> [WORK ORDER]
From the first line to the last, set down the material exactly, leaving out its pictures.

========================================================================

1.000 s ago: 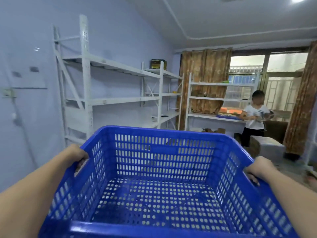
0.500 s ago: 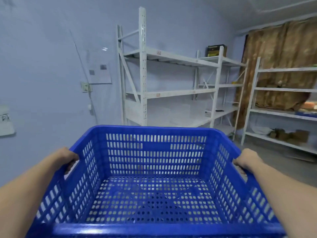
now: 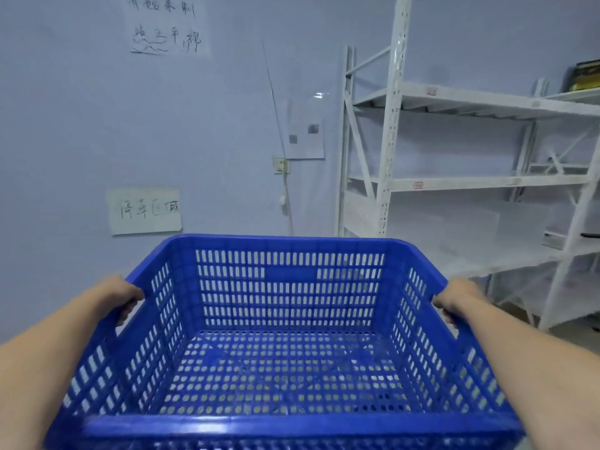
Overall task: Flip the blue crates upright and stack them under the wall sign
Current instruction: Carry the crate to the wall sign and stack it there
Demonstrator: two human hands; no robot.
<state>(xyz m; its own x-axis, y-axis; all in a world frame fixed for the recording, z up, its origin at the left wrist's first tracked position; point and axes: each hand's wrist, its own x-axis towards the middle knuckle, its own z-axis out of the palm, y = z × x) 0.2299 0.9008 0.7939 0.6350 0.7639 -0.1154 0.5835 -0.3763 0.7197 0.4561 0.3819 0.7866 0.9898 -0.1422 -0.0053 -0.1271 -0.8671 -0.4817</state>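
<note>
An upright blue perforated crate fills the lower half of the head view, held up in front of me, empty inside. My left hand grips its left rim at the handle cut-out. My right hand grips the right rim the same way. On the pale wall behind, a handwritten paper wall sign hangs just above and left of the crate's far edge. A second handwritten sheet hangs higher up.
White metal shelving stands against the wall at the right, close to the crate's right corner. A wall socket with a dangling cord and a plastic-covered notice sit between sign and shelving. The floor below the crate is hidden.
My view has swung left with the crate still held by both hands. The window, curtains and the person at the back have left view; the wall signs have come into view.
</note>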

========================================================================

> [ANSWER SPACE]
1.000 s ago: 
0.500 s ago: 
now: 
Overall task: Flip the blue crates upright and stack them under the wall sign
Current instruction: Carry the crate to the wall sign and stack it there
Demonstrator: two human hands; no robot.
<state>(xyz m; its own x-axis, y-axis; all in a world frame fixed for the recording, z up, its origin at the left wrist's first tracked position; point and axes: each hand's wrist, its own x-axis towards the middle knuckle, its own z-axis out of the palm, y = z × x) 0.2299 0.9008 0.7939 0.6350 0.7639 -0.1154 0.5835 -0.3763 0.7197 0.4561 0.3819 0.7866 0.9898 -0.1422 -0.0053 -0.1271 -0.8671 -0.4817</state>
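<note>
An upright blue perforated crate fills the lower half of the head view, held up in front of me, empty inside. My left hand grips its left rim at the handle cut-out. My right hand grips the right rim the same way. On the pale wall behind, a handwritten paper wall sign hangs just above and left of the crate's far edge. A second handwritten sheet hangs higher up.
White metal shelving stands against the wall at the right, close to the crate's right corner. A wall socket with a dangling cord and a plastic-covered notice sit between sign and shelving. The floor below the crate is hidden.
My view has swung left with the crate still held by both hands. The window, curtains and the person at the back have left view; the wall signs have come into view.
</note>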

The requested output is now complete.